%%

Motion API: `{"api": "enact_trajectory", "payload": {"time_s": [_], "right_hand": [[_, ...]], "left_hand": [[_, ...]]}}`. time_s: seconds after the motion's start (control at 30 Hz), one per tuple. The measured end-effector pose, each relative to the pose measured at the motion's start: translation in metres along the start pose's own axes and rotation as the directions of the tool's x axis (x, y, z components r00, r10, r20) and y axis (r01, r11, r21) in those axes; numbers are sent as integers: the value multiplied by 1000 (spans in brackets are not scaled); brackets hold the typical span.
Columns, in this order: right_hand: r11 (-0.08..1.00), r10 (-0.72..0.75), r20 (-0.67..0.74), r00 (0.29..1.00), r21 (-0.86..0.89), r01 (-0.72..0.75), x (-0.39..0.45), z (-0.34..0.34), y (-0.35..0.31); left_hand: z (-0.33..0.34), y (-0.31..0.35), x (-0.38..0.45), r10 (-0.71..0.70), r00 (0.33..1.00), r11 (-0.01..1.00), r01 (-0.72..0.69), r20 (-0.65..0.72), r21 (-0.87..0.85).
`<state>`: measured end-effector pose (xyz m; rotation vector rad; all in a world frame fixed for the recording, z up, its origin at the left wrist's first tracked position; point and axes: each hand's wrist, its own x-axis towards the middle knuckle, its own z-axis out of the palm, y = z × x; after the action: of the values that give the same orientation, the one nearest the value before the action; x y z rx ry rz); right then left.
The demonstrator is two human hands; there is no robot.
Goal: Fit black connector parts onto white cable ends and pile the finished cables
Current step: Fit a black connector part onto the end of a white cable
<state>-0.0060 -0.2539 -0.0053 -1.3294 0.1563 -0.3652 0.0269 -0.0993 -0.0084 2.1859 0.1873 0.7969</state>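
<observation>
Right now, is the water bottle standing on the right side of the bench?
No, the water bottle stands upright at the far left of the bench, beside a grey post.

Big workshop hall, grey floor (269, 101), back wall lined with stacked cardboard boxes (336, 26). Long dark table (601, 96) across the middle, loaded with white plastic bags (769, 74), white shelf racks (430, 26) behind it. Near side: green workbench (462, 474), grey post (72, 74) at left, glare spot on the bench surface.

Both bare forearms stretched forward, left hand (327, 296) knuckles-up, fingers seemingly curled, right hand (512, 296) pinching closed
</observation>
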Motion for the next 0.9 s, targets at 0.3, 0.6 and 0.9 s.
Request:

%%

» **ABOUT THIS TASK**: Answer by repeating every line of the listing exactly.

» **SOLUTION FOR THIS TASK**:
Motion API: `{"api": "enact_trajectory", "payload": {"time_s": [_], "right_hand": [[_, ...]], "left_hand": [[_, ...]]}}`. time_s: seconds after the motion's start (control at 30 Hz), one per tuple. The measured end-effector pose, each relative to the pose measured at the motion's start: translation in metres along the start pose's own axes and rotation as the directions of the tool's x axis (x, y, z components r00, r10, r20) and y axis (r01, r11, r21) in those axes; numbers are sent as integers: the value multiplied by 1000 (spans in brackets are not scaled); brackets hold the typical span.
Columns, in this order: right_hand: r11 (-0.08..1.00), r10 (-0.72..0.75), r20 (-0.67..0.74), r00 (0.29..1.00), r21 (-0.86..0.89), r01 (-0.72..0.75), x (-0.39..0.45), z (-0.34..0.34), y (-0.35..0.31); left_hand: z (-0.33..0.34), y (-0.31..0.35), x (-0.38..0.45), r10 (-0.71..0.70), r00 (0.33..1.00), r11 (-0.01..1.00), r01 (-0.72..0.69), r20 (-0.65..0.72), r21 (-0.87..0.85).
`<state>`: measured end-effector pose (xyz m; rotation vector rad; all in a world frame fixed for the recording, z up, its origin at the left wrist's first tracked position; point and axes: each hand's wrist, its own x-axis towards the middle knuckle, its own z-axis out of the palm, y = z × x; after the action: of the values that give the same orientation, the one nearest the value before the action; x y z rx ry rz); right then left.
The demonstrator is two human hands; there is no robot.
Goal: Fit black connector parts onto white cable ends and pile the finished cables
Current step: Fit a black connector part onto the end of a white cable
<state>-0.0060 -0.2539 -0.0053 -1.3294 0.1563 -0.3652 0.0269 -0.0993 -0.0084 2.1859 0.1873 0.7969</state>
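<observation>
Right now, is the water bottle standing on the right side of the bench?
No, the water bottle stands upright at the far left of the bench, beside a grey post.

Big workshop hall, grey floor (269, 101), back wall lined with stacked cardboard boxes (336, 26). Long dark table (601, 96) across the middle, loaded with white plastic bags (769, 74), white shelf racks (430, 26) behind it. Near side: green workbench (462, 474), grey post (72, 74) at left, glare spot on the bench surface.

Both bare forearms stretched forward, left hand (327, 296) knuckles-up, fingers seemingly curled, right hand (512, 296) pinching closed
</observation>
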Motion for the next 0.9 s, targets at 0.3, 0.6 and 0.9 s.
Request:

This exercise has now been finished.